### DIRECTIONS:
Look through the listing below and count the lines holding "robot". Reply with the number alone.

### RECORDS SHOWN:
###

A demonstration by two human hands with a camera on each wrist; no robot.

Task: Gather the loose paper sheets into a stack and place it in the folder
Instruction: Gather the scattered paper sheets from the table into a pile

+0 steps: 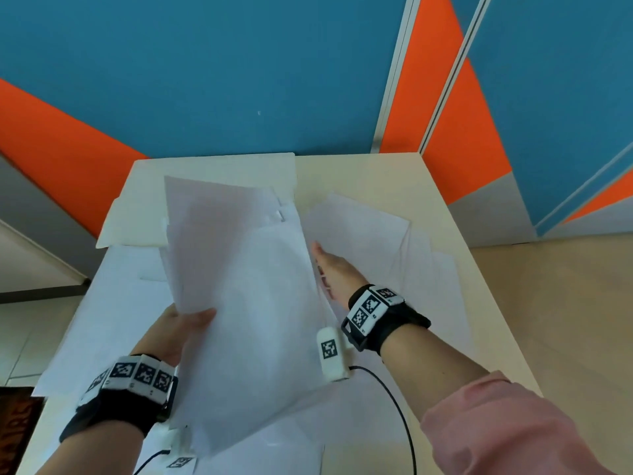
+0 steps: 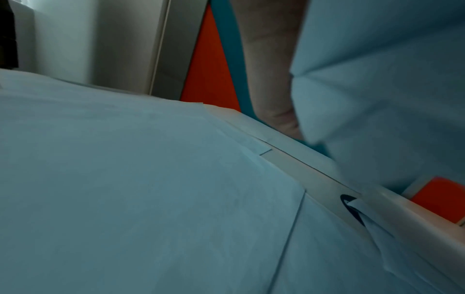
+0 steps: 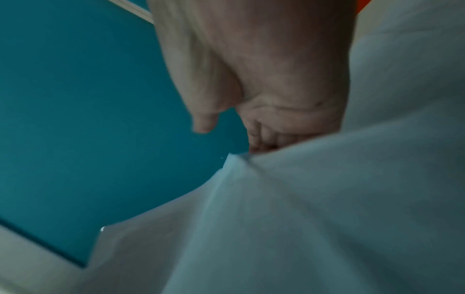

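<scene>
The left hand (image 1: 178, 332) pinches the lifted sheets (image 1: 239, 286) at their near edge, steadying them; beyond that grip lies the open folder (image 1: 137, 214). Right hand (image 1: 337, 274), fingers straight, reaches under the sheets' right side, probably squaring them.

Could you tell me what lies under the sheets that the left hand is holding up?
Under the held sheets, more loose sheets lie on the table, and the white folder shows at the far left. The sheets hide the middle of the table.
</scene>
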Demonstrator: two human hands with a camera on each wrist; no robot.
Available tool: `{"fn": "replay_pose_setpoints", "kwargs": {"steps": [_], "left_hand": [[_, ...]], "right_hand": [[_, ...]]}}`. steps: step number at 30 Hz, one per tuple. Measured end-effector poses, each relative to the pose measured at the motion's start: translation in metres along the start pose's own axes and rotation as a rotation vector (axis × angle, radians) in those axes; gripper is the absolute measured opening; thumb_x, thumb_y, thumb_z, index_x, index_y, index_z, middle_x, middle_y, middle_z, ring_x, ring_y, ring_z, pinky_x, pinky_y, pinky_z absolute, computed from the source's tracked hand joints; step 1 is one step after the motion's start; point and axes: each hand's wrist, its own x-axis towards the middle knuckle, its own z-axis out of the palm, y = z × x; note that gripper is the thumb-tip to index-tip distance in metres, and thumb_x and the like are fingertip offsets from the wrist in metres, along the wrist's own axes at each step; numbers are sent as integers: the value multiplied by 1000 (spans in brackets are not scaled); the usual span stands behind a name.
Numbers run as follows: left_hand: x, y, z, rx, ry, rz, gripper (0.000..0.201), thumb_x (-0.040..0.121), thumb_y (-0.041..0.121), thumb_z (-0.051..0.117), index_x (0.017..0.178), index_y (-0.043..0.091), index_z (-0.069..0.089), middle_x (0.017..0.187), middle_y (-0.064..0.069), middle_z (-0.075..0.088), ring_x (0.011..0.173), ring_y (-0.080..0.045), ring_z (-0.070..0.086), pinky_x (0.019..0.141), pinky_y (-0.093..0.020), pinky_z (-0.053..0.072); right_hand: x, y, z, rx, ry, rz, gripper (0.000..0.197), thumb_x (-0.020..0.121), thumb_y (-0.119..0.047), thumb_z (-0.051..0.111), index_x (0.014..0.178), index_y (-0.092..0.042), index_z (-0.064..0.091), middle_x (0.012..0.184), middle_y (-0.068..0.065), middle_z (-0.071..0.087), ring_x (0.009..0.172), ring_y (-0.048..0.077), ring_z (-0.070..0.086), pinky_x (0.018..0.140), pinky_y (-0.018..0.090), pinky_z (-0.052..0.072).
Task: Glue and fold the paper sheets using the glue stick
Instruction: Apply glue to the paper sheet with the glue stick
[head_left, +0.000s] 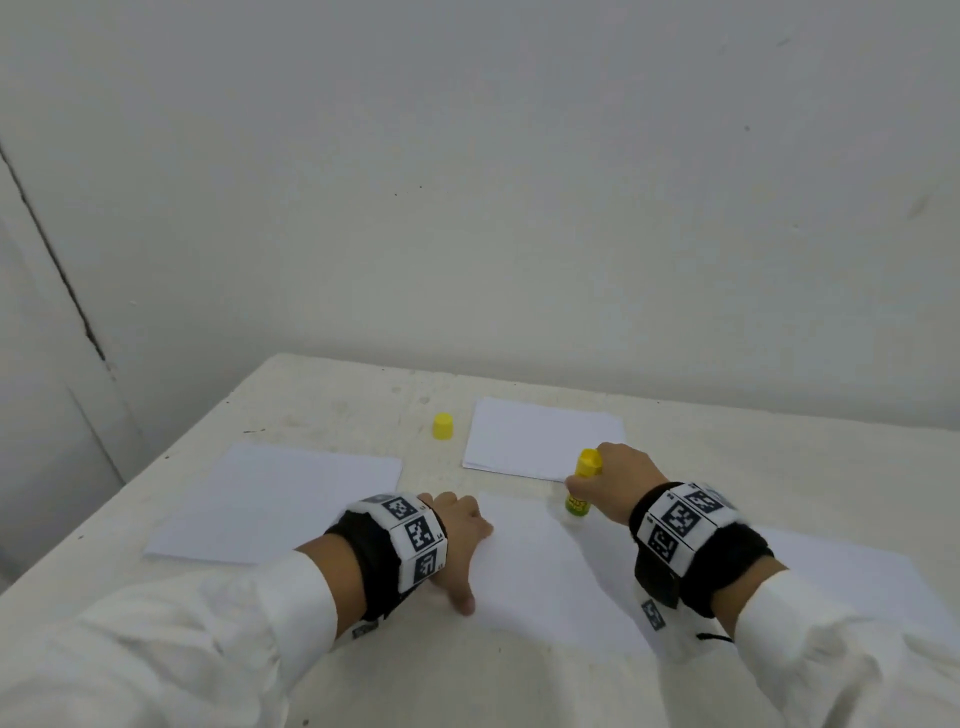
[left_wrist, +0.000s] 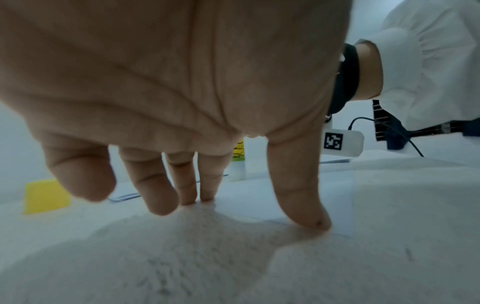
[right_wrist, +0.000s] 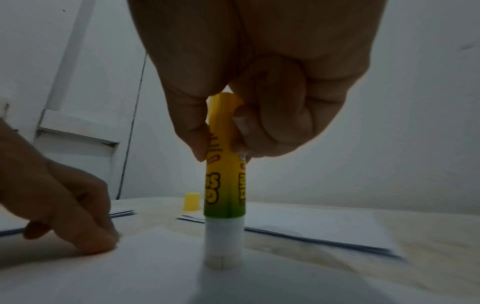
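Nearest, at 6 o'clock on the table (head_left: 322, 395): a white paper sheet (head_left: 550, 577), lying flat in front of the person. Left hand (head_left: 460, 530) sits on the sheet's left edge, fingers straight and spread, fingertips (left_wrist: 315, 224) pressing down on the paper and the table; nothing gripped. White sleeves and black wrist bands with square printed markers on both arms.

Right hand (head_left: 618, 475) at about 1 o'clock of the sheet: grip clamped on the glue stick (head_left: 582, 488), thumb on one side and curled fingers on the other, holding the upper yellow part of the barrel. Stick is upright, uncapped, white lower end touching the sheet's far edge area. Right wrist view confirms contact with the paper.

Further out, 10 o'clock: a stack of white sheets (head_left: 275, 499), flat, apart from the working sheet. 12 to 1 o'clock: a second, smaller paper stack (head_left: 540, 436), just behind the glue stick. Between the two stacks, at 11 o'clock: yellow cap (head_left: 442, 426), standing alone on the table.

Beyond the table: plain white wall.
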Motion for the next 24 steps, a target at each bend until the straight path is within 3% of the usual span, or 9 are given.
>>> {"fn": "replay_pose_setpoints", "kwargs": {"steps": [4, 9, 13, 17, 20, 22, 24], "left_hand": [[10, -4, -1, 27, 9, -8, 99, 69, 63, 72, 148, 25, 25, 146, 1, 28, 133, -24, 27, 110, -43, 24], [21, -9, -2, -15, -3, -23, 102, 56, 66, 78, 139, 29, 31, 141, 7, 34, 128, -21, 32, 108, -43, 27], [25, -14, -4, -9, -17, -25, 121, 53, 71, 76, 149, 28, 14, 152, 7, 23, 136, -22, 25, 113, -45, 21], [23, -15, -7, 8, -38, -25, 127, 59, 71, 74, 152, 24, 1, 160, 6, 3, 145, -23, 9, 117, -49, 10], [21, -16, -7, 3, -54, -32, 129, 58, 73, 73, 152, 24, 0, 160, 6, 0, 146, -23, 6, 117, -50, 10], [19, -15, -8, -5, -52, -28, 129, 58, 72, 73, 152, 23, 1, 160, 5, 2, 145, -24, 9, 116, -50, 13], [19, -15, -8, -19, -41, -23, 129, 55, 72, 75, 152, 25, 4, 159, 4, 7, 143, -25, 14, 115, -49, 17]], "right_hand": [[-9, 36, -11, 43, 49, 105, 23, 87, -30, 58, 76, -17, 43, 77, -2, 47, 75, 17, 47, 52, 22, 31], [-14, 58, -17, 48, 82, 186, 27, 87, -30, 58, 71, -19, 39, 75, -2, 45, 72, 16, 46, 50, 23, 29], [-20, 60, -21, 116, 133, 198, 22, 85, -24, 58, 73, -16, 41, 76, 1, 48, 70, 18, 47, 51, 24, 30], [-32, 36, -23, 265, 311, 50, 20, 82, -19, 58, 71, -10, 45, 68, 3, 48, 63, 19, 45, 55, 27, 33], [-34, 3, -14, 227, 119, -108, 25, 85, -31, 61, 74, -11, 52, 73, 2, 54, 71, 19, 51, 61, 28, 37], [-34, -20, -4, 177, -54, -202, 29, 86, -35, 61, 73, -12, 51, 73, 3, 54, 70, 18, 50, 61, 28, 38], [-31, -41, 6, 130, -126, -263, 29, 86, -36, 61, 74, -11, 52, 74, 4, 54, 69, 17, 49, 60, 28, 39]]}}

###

### REPLY TO THE EXERCISE:
2